WORK TO BE COMPLETED → First find the line with "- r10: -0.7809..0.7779" in the entries below, then set down exactly every line through the line with "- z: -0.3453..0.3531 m", that line included.

RECORDS PROVIDED →

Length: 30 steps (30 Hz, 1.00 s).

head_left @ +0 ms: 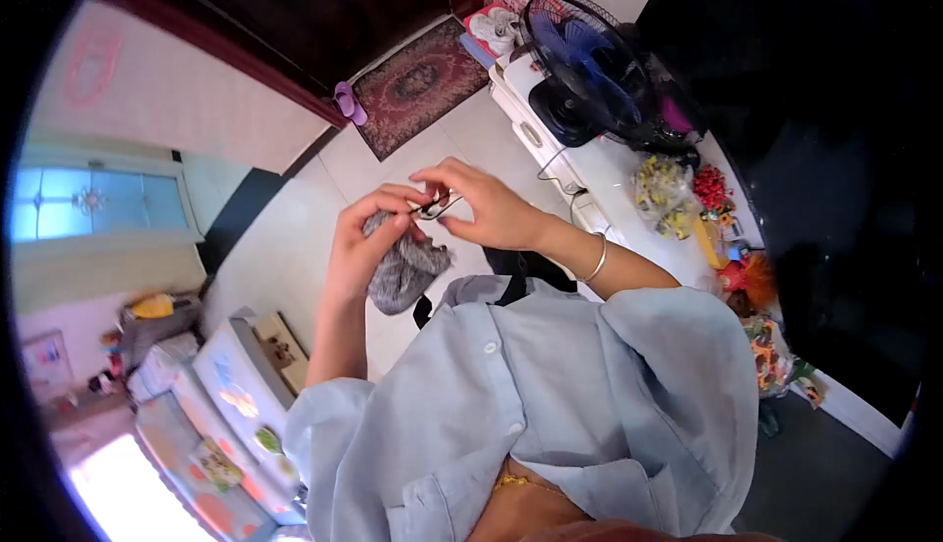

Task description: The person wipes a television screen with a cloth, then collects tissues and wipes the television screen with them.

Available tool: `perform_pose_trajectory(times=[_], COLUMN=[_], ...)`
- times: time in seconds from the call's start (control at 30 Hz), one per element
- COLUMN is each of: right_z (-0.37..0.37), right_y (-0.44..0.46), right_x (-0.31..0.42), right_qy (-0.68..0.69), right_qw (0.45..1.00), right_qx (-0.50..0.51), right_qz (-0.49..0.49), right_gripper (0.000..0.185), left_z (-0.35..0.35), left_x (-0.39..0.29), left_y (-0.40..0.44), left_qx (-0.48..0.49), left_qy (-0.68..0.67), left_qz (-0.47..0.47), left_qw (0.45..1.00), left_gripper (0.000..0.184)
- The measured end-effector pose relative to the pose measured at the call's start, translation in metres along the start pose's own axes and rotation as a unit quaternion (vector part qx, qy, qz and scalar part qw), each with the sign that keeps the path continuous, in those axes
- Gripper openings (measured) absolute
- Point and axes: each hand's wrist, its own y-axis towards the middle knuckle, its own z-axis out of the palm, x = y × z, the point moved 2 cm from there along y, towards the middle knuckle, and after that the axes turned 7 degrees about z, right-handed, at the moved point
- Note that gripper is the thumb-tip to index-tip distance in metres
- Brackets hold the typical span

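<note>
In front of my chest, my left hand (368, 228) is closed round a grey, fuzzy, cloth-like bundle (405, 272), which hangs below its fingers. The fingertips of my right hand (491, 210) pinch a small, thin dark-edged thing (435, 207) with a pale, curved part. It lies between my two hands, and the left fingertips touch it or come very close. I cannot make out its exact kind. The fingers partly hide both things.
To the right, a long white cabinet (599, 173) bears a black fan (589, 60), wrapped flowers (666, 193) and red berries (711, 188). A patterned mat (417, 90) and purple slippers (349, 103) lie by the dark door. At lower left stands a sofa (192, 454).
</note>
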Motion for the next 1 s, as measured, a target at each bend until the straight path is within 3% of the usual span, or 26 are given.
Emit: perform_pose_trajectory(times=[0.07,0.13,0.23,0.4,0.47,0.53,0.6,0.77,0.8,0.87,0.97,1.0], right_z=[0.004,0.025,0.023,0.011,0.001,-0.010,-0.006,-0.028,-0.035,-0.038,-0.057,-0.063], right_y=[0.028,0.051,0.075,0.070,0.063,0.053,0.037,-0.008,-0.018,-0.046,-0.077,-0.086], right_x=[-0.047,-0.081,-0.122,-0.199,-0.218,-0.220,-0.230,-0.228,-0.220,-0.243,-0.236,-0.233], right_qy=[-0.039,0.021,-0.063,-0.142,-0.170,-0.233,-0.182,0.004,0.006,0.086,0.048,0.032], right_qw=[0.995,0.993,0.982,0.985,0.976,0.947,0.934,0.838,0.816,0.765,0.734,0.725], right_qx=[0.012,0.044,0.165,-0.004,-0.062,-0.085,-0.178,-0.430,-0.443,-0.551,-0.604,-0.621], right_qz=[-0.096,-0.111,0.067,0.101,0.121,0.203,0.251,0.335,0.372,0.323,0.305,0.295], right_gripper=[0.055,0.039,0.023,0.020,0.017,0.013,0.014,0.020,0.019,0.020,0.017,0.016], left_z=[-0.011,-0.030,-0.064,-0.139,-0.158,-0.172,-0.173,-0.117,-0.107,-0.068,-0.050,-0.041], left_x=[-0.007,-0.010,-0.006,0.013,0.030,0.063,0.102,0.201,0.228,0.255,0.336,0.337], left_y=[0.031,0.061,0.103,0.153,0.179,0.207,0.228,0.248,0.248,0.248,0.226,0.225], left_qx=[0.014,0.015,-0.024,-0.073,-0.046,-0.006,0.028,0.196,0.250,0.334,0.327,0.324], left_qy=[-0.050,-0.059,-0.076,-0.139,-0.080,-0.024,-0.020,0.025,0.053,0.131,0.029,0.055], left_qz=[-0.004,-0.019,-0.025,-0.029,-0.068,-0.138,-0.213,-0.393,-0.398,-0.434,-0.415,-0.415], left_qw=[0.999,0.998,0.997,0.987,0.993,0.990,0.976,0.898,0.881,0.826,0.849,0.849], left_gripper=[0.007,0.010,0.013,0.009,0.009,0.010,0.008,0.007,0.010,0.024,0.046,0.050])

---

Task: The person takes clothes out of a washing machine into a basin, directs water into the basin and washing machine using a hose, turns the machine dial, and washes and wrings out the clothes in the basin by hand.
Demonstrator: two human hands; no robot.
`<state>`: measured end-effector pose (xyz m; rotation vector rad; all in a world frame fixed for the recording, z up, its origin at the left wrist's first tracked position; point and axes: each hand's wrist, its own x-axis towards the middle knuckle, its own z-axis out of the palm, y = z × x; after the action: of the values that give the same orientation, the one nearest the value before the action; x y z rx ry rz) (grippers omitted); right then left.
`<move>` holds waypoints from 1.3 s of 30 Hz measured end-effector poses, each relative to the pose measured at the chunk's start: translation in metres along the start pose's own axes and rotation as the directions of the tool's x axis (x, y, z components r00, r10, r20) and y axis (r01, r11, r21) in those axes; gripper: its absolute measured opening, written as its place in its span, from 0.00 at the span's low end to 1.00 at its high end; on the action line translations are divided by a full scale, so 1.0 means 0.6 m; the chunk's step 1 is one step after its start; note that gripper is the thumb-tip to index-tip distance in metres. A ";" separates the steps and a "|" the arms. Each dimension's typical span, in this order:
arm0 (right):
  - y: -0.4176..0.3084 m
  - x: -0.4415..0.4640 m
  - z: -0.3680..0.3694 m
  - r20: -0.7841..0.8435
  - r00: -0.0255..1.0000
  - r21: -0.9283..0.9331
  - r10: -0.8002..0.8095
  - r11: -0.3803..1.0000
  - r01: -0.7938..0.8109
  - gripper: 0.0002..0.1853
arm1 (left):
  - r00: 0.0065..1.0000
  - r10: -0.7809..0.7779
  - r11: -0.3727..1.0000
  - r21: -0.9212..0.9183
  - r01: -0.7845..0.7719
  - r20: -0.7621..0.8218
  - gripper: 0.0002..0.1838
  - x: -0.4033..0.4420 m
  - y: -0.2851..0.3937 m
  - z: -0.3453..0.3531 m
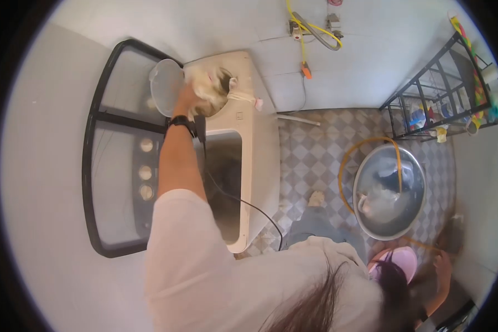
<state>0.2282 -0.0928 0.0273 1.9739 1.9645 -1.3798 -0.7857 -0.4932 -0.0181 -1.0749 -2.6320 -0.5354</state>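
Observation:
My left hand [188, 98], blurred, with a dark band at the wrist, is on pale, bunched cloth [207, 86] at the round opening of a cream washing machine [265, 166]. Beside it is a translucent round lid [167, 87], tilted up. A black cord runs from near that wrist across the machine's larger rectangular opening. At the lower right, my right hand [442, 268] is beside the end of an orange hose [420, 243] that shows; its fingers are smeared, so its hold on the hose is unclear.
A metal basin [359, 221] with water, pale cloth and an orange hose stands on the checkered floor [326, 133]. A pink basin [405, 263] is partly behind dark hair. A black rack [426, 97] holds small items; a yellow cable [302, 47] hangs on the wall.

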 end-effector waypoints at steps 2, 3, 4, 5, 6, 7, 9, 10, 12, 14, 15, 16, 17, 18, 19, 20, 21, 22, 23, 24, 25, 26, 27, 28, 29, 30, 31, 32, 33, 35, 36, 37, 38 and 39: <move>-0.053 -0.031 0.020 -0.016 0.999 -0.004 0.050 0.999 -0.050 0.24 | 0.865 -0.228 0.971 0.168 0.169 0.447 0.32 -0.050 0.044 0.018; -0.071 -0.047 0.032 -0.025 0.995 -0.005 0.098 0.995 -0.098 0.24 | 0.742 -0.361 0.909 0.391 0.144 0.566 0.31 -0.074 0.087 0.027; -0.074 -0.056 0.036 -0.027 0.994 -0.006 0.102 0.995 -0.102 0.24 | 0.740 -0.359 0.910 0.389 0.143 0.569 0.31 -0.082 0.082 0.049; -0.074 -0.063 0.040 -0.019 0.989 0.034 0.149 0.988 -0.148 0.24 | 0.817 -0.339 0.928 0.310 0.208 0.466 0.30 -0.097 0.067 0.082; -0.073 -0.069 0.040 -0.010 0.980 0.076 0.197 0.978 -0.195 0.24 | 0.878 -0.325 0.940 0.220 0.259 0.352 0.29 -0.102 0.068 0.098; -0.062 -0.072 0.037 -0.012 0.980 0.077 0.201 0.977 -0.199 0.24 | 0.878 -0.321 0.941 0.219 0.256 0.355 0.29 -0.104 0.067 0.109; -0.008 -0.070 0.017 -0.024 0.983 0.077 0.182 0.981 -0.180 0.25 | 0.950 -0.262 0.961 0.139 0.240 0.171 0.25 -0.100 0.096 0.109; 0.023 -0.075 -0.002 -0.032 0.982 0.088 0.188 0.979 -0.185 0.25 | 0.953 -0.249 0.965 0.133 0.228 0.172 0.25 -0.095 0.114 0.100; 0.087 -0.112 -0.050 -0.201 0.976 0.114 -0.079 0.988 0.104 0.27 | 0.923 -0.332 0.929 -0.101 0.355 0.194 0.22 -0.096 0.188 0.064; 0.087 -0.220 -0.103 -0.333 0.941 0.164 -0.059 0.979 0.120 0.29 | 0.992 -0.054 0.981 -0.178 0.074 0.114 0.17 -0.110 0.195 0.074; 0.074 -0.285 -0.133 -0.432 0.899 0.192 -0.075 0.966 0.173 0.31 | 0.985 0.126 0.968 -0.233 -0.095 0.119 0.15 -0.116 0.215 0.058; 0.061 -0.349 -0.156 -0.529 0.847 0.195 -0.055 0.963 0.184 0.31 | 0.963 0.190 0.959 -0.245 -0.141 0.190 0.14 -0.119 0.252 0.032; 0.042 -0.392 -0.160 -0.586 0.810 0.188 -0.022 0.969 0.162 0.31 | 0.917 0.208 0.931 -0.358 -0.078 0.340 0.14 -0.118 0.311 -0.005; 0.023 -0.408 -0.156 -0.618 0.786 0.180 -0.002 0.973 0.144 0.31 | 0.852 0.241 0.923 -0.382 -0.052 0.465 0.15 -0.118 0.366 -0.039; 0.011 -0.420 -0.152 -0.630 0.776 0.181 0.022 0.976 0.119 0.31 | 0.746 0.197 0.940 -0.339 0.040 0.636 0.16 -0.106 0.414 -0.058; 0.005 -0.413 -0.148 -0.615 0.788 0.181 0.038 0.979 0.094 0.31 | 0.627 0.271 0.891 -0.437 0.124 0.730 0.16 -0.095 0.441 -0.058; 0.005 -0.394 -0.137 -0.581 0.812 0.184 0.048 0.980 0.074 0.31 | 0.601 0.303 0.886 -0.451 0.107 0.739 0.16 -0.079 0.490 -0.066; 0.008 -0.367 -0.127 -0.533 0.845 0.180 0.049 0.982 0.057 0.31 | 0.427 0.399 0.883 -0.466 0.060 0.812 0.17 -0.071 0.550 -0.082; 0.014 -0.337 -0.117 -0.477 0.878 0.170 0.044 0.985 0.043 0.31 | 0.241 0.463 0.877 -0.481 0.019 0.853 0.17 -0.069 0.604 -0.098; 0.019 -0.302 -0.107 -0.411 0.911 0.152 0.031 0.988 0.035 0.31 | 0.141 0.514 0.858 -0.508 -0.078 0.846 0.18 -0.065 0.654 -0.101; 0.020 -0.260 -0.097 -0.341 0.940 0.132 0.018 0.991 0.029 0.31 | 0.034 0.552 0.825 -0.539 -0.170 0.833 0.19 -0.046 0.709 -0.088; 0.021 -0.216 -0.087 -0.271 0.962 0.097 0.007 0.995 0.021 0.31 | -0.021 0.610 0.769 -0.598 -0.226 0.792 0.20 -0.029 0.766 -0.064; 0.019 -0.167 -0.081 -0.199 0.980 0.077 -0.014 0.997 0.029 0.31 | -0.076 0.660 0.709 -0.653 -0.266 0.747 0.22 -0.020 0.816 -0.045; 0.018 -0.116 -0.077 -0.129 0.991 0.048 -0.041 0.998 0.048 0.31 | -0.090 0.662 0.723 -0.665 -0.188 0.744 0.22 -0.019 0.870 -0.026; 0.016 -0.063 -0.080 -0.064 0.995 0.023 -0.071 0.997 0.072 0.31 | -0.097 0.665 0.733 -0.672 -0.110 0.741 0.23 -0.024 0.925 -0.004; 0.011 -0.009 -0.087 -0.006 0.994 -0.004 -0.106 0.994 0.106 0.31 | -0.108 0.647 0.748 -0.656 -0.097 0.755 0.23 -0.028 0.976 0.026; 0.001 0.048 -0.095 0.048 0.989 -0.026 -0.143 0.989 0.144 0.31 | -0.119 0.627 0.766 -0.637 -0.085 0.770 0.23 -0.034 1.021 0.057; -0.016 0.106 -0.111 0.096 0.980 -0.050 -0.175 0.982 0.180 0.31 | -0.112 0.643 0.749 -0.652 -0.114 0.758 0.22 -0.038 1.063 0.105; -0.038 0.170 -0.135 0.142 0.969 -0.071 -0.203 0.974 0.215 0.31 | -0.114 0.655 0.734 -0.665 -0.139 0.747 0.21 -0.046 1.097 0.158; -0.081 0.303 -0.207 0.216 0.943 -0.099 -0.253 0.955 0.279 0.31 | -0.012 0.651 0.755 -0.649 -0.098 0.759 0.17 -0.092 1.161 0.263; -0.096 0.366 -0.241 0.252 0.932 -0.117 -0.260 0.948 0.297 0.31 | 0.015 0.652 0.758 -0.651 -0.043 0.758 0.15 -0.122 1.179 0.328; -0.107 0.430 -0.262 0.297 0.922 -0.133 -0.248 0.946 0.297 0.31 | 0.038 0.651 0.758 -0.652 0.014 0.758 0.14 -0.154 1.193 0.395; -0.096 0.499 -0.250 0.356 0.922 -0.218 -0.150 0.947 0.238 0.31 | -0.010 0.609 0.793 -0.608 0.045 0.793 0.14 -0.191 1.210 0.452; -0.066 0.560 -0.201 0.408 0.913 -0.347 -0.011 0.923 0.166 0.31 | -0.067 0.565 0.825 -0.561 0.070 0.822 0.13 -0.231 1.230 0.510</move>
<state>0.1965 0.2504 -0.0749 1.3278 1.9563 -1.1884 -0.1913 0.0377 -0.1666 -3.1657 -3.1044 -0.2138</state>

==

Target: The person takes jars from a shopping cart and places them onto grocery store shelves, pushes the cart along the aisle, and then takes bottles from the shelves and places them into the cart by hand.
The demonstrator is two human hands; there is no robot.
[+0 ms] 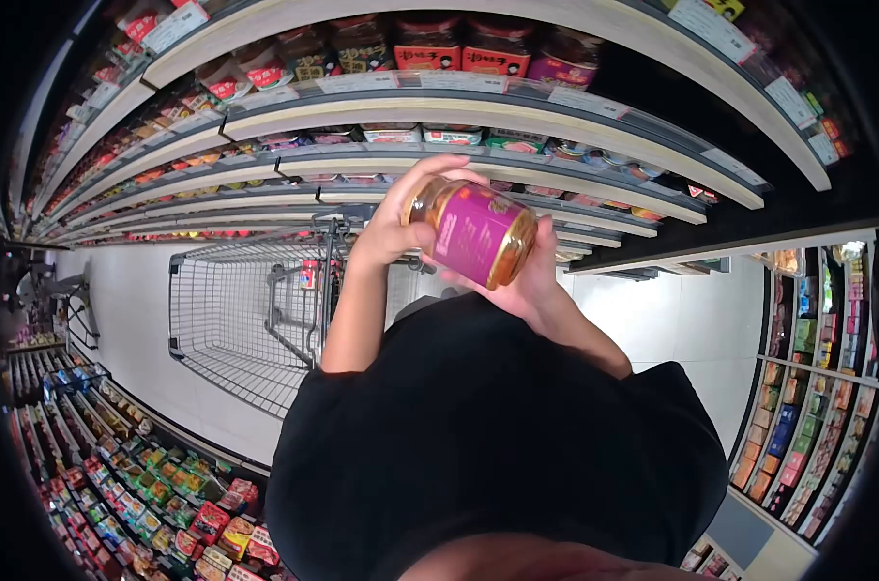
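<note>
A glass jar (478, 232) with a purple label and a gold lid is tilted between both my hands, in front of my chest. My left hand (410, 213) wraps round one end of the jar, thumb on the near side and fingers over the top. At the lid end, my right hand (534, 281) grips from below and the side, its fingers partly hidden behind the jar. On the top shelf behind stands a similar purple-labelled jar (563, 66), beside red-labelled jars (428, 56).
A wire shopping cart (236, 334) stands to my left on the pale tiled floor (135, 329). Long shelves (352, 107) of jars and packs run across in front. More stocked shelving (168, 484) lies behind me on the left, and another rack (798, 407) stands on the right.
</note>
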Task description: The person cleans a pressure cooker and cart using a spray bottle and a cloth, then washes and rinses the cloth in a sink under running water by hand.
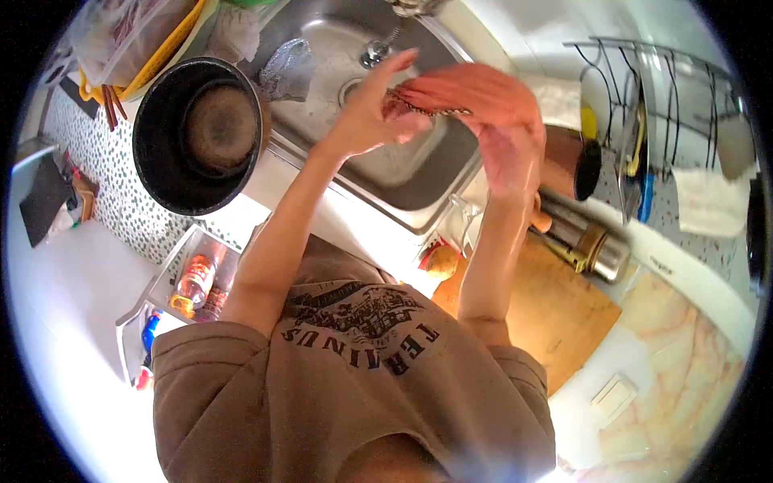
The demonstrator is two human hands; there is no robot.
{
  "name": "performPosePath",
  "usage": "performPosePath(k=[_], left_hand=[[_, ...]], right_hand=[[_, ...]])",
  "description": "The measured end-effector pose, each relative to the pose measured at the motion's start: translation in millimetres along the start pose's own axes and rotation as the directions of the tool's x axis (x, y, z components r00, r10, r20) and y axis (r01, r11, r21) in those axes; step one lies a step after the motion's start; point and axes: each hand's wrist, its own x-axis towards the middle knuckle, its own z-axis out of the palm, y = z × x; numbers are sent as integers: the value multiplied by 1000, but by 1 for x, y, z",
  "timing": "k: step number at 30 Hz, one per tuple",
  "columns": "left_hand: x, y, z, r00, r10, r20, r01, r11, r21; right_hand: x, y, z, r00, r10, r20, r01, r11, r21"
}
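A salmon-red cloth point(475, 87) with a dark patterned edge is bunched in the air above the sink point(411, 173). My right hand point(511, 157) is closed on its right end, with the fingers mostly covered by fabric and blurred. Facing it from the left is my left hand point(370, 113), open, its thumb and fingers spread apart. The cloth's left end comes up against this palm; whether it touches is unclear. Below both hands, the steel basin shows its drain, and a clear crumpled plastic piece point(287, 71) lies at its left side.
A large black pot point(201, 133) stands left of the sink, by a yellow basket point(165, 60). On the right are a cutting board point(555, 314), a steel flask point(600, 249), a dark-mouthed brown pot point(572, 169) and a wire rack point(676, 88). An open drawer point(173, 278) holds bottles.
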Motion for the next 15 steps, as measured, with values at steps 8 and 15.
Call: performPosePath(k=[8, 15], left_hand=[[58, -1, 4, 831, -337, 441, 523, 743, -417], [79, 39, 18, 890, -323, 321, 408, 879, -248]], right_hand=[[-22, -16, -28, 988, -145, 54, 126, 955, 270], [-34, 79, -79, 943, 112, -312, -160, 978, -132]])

ANSWER BOX →
  - r10: -0.7809..0.7779
  - r11: -0.3727..1.0000
  - r21: -0.9212..0.9183
  - r01: -0.7845..0.7719
  - r20: -0.7621..0.8218
  - gripper: 0.0002..0.1838
  - x: -0.4033..0.4420 m
  - y: -0.2851..0.3937 m
  - z: -0.3453..0.3531 m

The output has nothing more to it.